Because Šafa is believed to be the first one who forged a fireplace chain and who pulled it down from heaven to earth as a gift for the people, the fireplace chain bears his name and is called Šafajị räxịš. In some rituals and legends, he appears to be a heavenly blacksmith, as an alternate of Kuịrdalägon (q.v.). His name can be directly derived from Greek Σάββας (Sabbas), a saint from Cappadocia, who died in Jerusalem in 532 CE and who was called Sabbas the Sanctified. This naming reflects a general trend of borrowing of the names of Orthodox Christian saints by the medieval Alans, after they officially converted into this faith at the beginning of the 10th century CE. Yet his cult itself is of ancient origin and goes back to archaic times, when the first artifacts made of iron appeared. It can be traced back to Scythian culture, where the fireplace was connected with the name of the most highly esteemed goddess—Ταβιτί (Tabiti), whom Herodotus (4.59) determines as a match of Old Greek Ἑστία (Hestia) (Abaev, pp. 9-10).

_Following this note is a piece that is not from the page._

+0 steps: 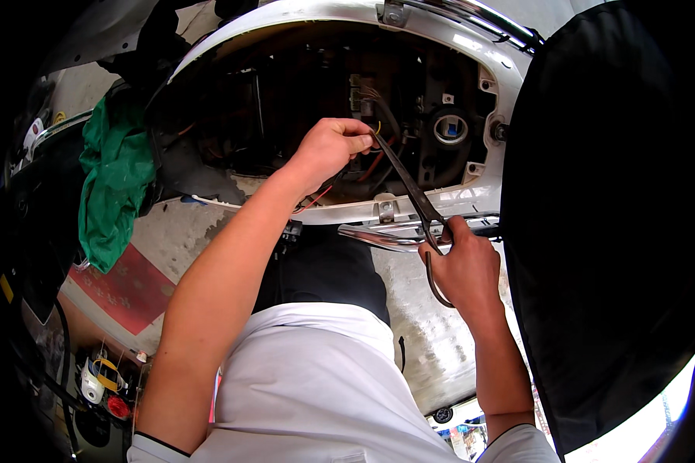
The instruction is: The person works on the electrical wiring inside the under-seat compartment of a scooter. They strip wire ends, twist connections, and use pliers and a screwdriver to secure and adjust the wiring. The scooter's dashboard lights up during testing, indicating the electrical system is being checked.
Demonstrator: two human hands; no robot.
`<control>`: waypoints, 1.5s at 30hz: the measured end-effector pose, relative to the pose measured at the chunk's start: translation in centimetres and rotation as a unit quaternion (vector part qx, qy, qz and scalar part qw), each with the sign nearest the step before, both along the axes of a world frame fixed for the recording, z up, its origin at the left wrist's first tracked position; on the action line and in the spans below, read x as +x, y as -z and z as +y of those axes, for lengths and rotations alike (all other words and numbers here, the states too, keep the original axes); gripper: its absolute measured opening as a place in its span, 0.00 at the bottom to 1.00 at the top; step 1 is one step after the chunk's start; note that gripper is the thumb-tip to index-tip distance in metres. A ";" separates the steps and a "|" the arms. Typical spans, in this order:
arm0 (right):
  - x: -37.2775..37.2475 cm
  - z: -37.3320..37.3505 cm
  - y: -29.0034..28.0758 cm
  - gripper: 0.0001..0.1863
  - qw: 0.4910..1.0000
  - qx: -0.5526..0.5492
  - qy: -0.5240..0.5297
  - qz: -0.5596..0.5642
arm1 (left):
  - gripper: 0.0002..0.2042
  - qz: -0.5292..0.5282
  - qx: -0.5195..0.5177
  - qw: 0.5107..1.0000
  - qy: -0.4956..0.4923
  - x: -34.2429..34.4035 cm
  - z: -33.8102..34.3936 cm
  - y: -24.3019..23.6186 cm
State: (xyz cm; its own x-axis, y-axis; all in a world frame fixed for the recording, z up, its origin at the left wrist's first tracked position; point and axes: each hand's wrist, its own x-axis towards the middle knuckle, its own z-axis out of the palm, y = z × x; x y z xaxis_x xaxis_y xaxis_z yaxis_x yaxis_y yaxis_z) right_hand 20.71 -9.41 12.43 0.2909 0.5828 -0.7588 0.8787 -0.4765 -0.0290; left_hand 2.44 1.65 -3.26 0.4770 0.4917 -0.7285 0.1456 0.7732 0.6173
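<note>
My left hand point(328, 148) reaches into the open white body shell point(286, 17) of a scooter and pinches a thin wire point(378, 128) from the wire bundle inside. My right hand point(463, 266) grips the handles of a long pair of dark scissors point(413, 189). Their blades point up and left, with the tips at the wire beside my left fingers. Red and orange wires point(371, 163) hang just below in the dark cavity.
A green cloth point(116, 185) hangs over the body at the left. A black seat point(610, 231) stands raised on the right. A chrome rail point(386, 235) runs under the opening. Small tools and parts point(100, 382) lie on the floor at lower left, near a red mat point(123, 289).
</note>
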 end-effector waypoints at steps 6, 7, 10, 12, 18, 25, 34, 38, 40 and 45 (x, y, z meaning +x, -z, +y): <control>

The fireplace chain is revered as a holy family treasure, and it is forbidden not only to touch it with unclean hands, for fear of getting them burnt (Kochiev, p. 41), but also even to speak loudly near it. To throw it away from the house is considered the gravest insult against the whole clan and is supposed to be avenged. An oath taken in honor of Šafa is considered sacred, and those who break it would become subject to public contempt. People who say solemn oaths, for example, bloody foes as a sign of reconciliation, would also hold on to this chain. A mother would keep one hand on the chain as she puts a child to bed and entrusts him or her to Šafa’s protection. During her departure from the parental home, a bride would go three times around the hearth, as a sign of farewell to the native home, and touch the chain and then go around it three times again, when entering the house of her would-be husband for the first time (Kaloev, pp. 248-250). From a mythological point of view, this chain is treated as an axis mundi, which serves as a pillar between heaven and Earth. Judging by the ornament on its lower end, depicting twigs, it is also treated as a world tree, connected with a motif well-known in Indo-European religious-mythology, as its branches are up in heaven, while the roots are deep in the terrestrial world. From a cosmological point of view, being a firm element of the fireplace and forged of iron by the sacral blacksmith, it could have been struck from heavenly fire, i.e., of lightning, while the fireplace stone, round in form and fragile in structure, is directly related with the fire of the underworld. The sacred marriage of these two elements gives birth to the Sun, which is symbolized by the round hole in the roof of the house for the smoke to exit. It is through this hole, called in Ossetian rudzịng/rodzingä, that the Sun actually penetrates the main room of the household (Salbiev, pp. 28-29).
Bibliography
V. I. Abaev, Istoriko-ètimologicheskiĭ slovar’ osetinskogo yazyka III: S-T (A historical-etymological dictionary of the Ossetic language III: S-T), Leningrad, 1979.
B. A. Kaloev, Osetiny (Ossetians), Moscow, 2001.
K. K. Kochiev, “Obraz Prepodobnogo Savvy Osv’yashchonnogo v narodnykh verovaniyakh osetin” (The image of Reverend Sabbas the Sanctified in Ossetian folk beliefs), in Alanskoe pravoslavie: Istoriya i kul’tura: Sbornik materialov VI Sv’yato-Georgievskikh Chteniĭ “Pravoslavie. Etnos. Kul’tura” (Alan Orthodoxy: history and culture: Proceedings of the 6th St.-Georgian conference “Orthodoxy. Ethnicity. Culture”), ed. M.È. Mamiev, 2017, pp. 36-51.
T. K. Salbiev, “Sakral’nost’ osetinskoĭ nadochazhnoĭ tsepi: istoki i semantika kul’ta” (The sanctity of the Ossetian fireplace chain: Origin and semantics of the cult), Vestnik Vladikavkazskogo nauchnogo tsentra 19/4, 2019, pp. 23-29.